Farrar-Hockley was a man of boundless energy with an infectious enthusiasm for soldiering. A lucid and forceful speaker, his pugnacious face appeared regularly on television commenting on military events or terrorist incidents affecting the army, though some in the Ministry of Defence muttered that "Para Farrar's" views did not take into account its present problems.

In response to new evidence that emerged in successive inquiries into "Bloody Sunday", when 13 Catholics were shot dead during a civil rights march in Londonderry in 1972, Farrar-Hockley robustly defended the role of the Parachute Regiment: "It is all part of a long-running public relations exercise," he told the BBC, "to persuade people that soldiers were all murderers and nothing wrong was done by the people on the other side." He voiced strong concerns following the ruling by the judges sitting on the Saville Tribunal that former Paras could not rely on being granted anonymity.

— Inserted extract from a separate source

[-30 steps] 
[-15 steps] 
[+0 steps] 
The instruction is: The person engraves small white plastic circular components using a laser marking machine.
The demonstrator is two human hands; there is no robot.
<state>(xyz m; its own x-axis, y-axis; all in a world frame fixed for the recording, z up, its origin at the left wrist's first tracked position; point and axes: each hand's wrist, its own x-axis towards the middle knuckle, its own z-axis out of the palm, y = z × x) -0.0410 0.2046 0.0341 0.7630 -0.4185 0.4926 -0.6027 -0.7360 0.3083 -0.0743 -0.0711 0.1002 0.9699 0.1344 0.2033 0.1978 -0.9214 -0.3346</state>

He was also an outspoken opponent of the European Court of Human Rights' ruling that the British Armed Forces were obliged to permit avowed homosexuals to enlist. He maintained that the military was a unique institution which should be allowed to run its own affairs, and that the concession would damage morale and discipline.

Farrar-Hockley was ADC General to the Queen from 1981 to 1983, Colonel Commandant of the Prince of Wales Division (1974-1980) and of the Parachute Regiment (1977-1983), and Colonel of the Gloucestershire Regiment from 1978 to 1984. He was appointed GBE in 1981.

Tony Farrar-Hockley married, in 1945, Margaret Bernadette Wells. After her death he married, in 1983, Linda Wood, who survived him with two sons (one son predeceased him) of his first marriage; the eldest, Major-General Dair Farrar-Hockley, followed his father into the Parachute Regiment, and was awarded the MC in the Falklands War.